映画「醉いどれ天使」公開(1948年4月27日)
映画「醉いどれ天使」は昭和23年(1948年4月27日)に公開された東宝製作・配給の黒澤明監督の映画です。主演は志村喬と三船敏郎です。黒澤明監督の映画では三船敏郎と志村喬さんは欠かせない俳優です。三船敏郎さんはこの映画が初めて黒澤映画の出演となりました。志村喬さんは昭和18年(1943年)の「姿三四郎」から黒澤映画に出演していますが、この映画で初めて主演となりました。
貧乏で酔いどれの中年医師の真田は傷を手当したことがきっかけで闇市で暗躍する若いやくざの松永と出会いました。ほどなく真田は松永が結核にかかっていることを知り治療を試みますが松永は言うことを聞かず相変わらずの荒れた日々を過ごします。松永の病気は悪化し、吐血した松永は真田の病院に運び込まれます。真田の治療で一命を取り留めた松永は再び荒れた生活に戻ります。抗争で殴り込みを仕掛けて返り討ちにあいこの世を去ります。真田は馬鹿と奴と松永の死を悲しみますが、闇市は何もなかったかのように相変わらずの活況ぶりでした。
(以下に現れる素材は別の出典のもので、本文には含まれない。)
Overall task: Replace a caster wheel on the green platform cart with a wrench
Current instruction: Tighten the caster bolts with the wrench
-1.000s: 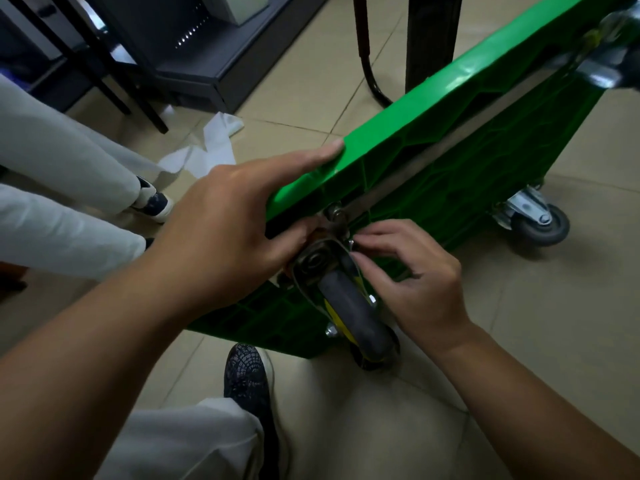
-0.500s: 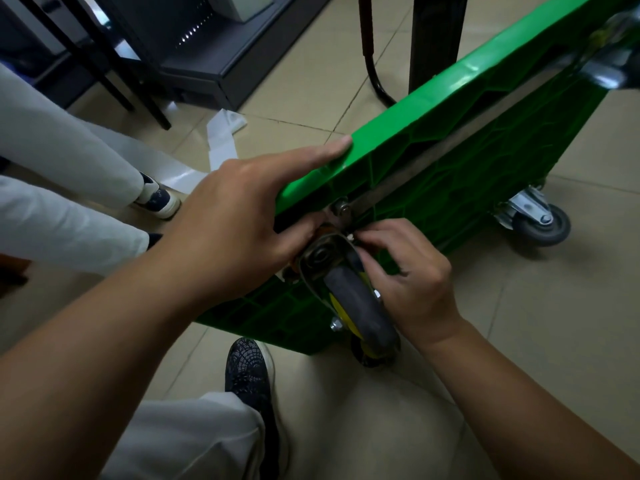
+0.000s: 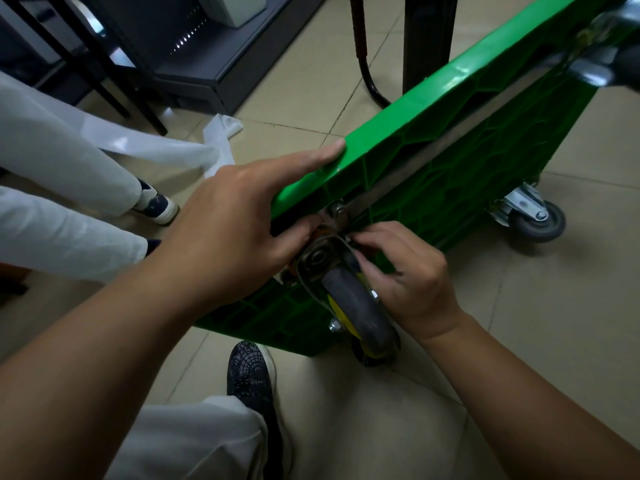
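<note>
The left hand (image 3: 228,230) is clamped on the tilted green plastic platform cart (image 3: 433,109). The right hand (image 3: 412,282) is pinched at the mount of the grey rubber caster wheel (image 3: 353,306), at its three o'clock. Finger-threading is judged underway, and a wrench is needed next.

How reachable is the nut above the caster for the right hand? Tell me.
Probably yes. The right hand pinches at the caster below the nut, which shows uncovered; the left hand holds the cart beside it.

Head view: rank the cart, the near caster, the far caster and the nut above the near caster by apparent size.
1. cart
2. near caster
3. far caster; it may look smaller only because it is farther from the camera
4. nut
</note>
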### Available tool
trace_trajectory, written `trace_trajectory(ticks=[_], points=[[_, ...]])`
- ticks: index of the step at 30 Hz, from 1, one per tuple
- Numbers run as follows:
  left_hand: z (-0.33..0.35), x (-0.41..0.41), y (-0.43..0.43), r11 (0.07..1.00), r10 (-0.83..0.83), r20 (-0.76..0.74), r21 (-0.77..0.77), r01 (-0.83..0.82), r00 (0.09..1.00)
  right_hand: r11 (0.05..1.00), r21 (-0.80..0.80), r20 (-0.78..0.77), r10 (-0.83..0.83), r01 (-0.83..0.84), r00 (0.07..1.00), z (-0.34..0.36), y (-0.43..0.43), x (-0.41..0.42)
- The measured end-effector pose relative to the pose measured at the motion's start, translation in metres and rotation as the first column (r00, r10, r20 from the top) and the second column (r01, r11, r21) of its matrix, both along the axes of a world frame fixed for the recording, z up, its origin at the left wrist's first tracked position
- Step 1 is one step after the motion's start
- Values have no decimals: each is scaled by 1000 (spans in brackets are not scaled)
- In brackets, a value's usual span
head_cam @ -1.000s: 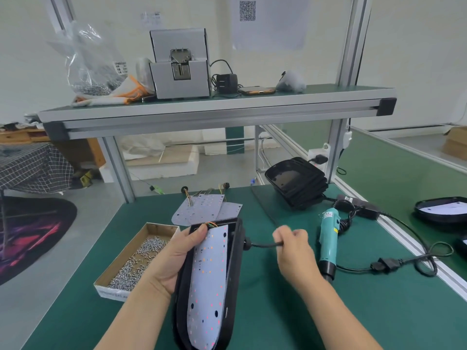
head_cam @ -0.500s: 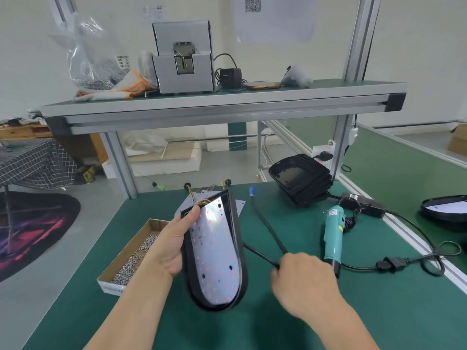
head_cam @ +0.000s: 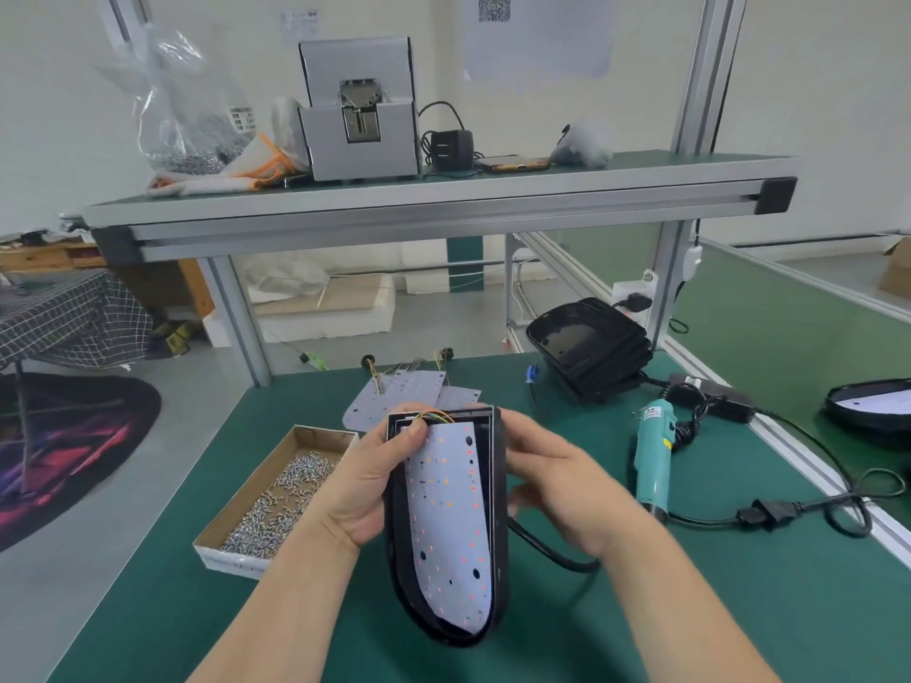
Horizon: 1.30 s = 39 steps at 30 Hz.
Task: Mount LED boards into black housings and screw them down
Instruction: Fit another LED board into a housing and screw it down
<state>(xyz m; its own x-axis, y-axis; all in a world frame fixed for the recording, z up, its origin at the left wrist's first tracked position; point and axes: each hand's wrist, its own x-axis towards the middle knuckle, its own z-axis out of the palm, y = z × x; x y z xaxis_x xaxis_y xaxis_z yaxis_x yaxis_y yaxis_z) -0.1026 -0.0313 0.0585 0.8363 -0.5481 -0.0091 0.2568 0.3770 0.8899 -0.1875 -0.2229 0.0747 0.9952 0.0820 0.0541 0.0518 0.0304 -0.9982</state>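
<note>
I hold a black housing tilted up above the green mat, with a white LED board lying inside it. My left hand grips its left edge, thumb pressed on the board's top near the coloured wires. My right hand grips the housing's right side, fingers curled behind it. A black cable runs out from under the housing. Spare LED boards lie just beyond. A stack of empty black housings sits at the back right. The teal electric screwdriver lies to the right.
A cardboard box of screws sits at the left. The screwdriver's power cord and adapter trail along the right edge. Another housing with a board rests on the neighbouring bench. An aluminium shelf spans overhead.
My right hand has let go of the cable and moved up to grip the housing's right side. The housing has come closer and lower, and the cable has dropped beneath it.
</note>
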Motion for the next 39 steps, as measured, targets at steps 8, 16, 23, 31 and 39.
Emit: trace_trajectory(ticks=[8,16,23,31,39], points=[[1,-6,5,998,-58,10,-9,58,998,981,-21,49,194,-193,980,-17,4,-1],[6,-10,0,995,96,-31,35,-95,995,705,-613,312,-199,357,929,-34,4,4],[23,-14,-3,981,145,113,116,-158,983,915,-226,267,-272,335,924,-19,12,-5],[31,-21,-6,944,231,269,169,-282,935,862,-262,315,-348,433,883,3,9,-8],[28,-30,-10,937,196,312,221,-272,930,742,-330,448,-421,584,789,-8,18,-8]])
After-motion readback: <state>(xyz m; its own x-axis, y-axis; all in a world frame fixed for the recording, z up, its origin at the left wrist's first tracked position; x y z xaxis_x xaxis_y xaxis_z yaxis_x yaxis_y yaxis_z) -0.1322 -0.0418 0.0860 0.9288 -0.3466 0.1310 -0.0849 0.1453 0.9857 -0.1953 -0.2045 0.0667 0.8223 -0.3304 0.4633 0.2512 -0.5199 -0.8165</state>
そんなときに真田は結核が治ったと喜ぶ女学生に再開し、わずかな希望の光を見出します。
この作品は黒澤明監督らしいヒューマニズムに溢れる作品で第22回キネマ旬報ベスト・テン第1位となりました。 後の「羅生門」や「生きる」などを見るとラストシーンに共通点を見出すことができます。
黒澤明監督は感情的で血気盛んに威勢を張る松永を通じて人間の弱さ、孤独と哀しみを見事に表現しました。三船敏郎さんは黒澤明監督が考える松永を見事に演じ、この映画をきっかけに以降の黒澤映画の主役に抜擢されました。
なおこの作品にはブギを唄う女として笠置シヅ子さんが出演されています。